Now, in 2004, as the North American Free Trade Agreement marks its 10th birthday, Vonnegut's America looms visibly on our horizon. At February's 34-nation Summit of the Americas, President Bush backpeddled regarding his proposal to extend NAFTA to the entire Western Hemisphere. While Mexican President Vicente Fox gave Bush's plan lukewarm lip service, less compliant presidents such as Brazil's Luiz Inacio Lula da Silva, called for trashing Bush's free-trade mantra in favor of anti-poverty programs aimed directly at ending the glaring economic disparities which blight Central and South America. In the U.S., where class distinctions have never been drawn with the same bright lines as in Europe or the developing world, public policy tends to ignore the growing income gap between our wealthiest citizens and the rest of our citizenry.

And what of NAFTA's legacy to date? The U.S. Department of Labor has certified 412,177 American workers as NAFTA casualties. Most of these former incumbents of high-paid manufacturing positions now scrape by, working low-paid service jobs. Is it any wonder then that today, Wal-Mart is the nation's largest employer?

Listen for Vonnegut's player piano tinkling on the PA system the next time you shop your local Sam's Club; the tune is getting louder. While the world's remaining manufacturing jobs now migrate from Mexico to China to Southeast Asia in pursuit of ever-lower wage scales, robotics and computer science (as Vonnegut presciently predicted) are eliminating many such positions forever. Meanwhile, such sophisticated specialties as software development, and even paralegal services, are also being shifted from the U.S. to India, and elsewhere in the developing world. Indian systems analysts, educated in the U.S., are actually engaged in a reverse migration back home to their own subcontinent.

America has pinned its hopes on universal education in a free-market economy, but these hopes are in danger of being dashed, for at least three reasons:

1--Universal education remains an elusive dream. When I recently told the CEO of a Baltimore-based foundation that Arizona's governor was criticized on National Public Radio for the state's 40 percent high school graduation rate, he replied, "In Baltimore city we'd be thrilled to hit 40 percent in our public school system."

2--The states' current fiscal crises are forcing public universities to cut back just when population pressures demand more classroom seats. The mantra of my colleagues at public universities is, "We once were state supported, then we were merely state affiliated. Now, we are nothing more than state located." Thus, many of those young Americans who do persist to a high school diploma and are academically qualified to pursue high education may find the cost prohibitive, or at least discouraging.

3--Globalization and the Worldwide Web will keep right on conspiring against geographically based jobs, no matter how quickly we create them. Merrill-Lynch recently estimated that "fifty percent of the average employee's skills become outdated every three to five years."

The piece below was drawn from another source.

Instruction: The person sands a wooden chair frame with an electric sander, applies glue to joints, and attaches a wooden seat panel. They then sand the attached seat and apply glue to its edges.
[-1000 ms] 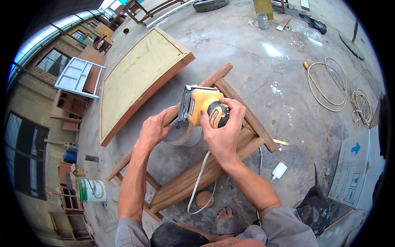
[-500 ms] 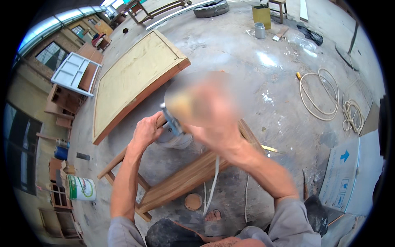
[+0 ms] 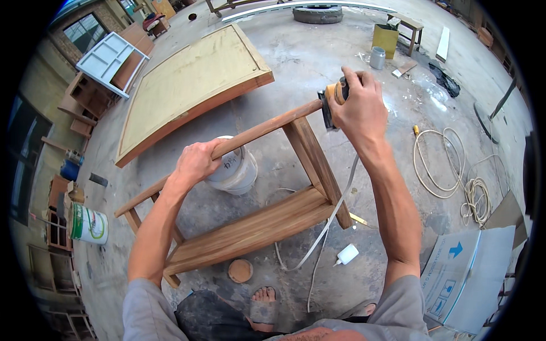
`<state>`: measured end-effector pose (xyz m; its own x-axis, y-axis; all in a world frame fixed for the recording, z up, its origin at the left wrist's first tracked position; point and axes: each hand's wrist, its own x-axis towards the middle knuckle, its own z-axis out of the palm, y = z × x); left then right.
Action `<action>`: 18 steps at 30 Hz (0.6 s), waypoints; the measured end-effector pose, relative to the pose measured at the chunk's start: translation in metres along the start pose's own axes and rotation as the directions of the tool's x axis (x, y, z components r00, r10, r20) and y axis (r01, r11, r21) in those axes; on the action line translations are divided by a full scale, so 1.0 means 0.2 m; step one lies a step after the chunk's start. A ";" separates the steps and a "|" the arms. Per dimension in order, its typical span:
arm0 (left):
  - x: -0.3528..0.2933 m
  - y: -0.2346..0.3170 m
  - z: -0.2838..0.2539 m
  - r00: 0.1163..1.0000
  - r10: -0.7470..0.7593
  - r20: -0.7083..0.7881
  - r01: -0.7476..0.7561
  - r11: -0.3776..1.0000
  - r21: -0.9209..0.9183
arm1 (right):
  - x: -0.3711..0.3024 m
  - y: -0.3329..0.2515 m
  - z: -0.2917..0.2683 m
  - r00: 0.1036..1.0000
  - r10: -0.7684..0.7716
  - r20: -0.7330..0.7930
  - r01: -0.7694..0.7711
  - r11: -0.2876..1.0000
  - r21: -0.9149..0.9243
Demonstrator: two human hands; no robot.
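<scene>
Your left hand (image 3: 193, 165) is wrapped tight round the wooden frame (image 3: 256, 132)'s top rail; your right hand (image 3: 357, 105) is closed over the sander (image 3: 333, 101) at the rail's end. Keep its pad flat, pressure light.

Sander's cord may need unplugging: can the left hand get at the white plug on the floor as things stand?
Probably not: the left hand grips the top rail, and the white plug lies beyond the lower rail, nearer the right side.
</scene>
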<state>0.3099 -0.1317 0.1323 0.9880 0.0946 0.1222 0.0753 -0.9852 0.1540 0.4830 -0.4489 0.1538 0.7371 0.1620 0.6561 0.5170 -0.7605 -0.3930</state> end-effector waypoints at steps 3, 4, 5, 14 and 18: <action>0.00 0.01 0.01 1.000 0.002 -0.001 -0.002 1.000 0.007 | -0.06 0.10 0.04 0.999 -0.019 -0.026 0.019 1.000 -0.010; 0.01 0.01 0.01 1.000 0.002 -0.010 -0.002 1.000 0.009 | -0.06 0.12 0.04 0.998 -0.014 -0.056 0.014 1.000 -0.015; 0.01 0.02 0.01 1.000 0.004 -0.019 -0.004 1.000 0.009 | -0.06 0.14 0.02 0.996 -0.010 -0.087 0.008 1.000 -0.022; -0.01 0.00 0.02 0.997 0.042 -0.071 -0.045 0.998 -0.033 | 0.14 0.03 -0.09 0.998 -0.038 -0.054 0.047 0.984 0.172; 0.01 -0.02 0.04 0.994 0.070 -0.079 -0.071 0.997 -0.009 | 0.10 -0.03 -0.05 0.996 -0.086 0.015 0.084 0.990 0.118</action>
<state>0.3121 -0.1284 0.1240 0.9770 0.0366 0.2099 0.0039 -0.9880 0.1541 0.4913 -0.4476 0.1751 0.6963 0.2366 0.6776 0.6245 -0.6650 -0.4096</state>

Perhaps we in higher education should be planning now for a large, permanent strata of redundant population, a la Vonnegut's vision. Such planning goes against a 500-year Puritan work ethic that still shuns the dole in favor of welfare-to-work programs. Clearly, our situation requires rethinking the role of education. As this century moves ahead, high schools, colleges, and universities will be required to prepare people to pursue satisfying lives which may--or increasingly may not--be career centered. In 1952, The New York Times wrote of Vonnegut, "His black logic gives us something to laugh about and much to fear." A half-century later, I hear little laughter as the player piano sounds its fearful tune.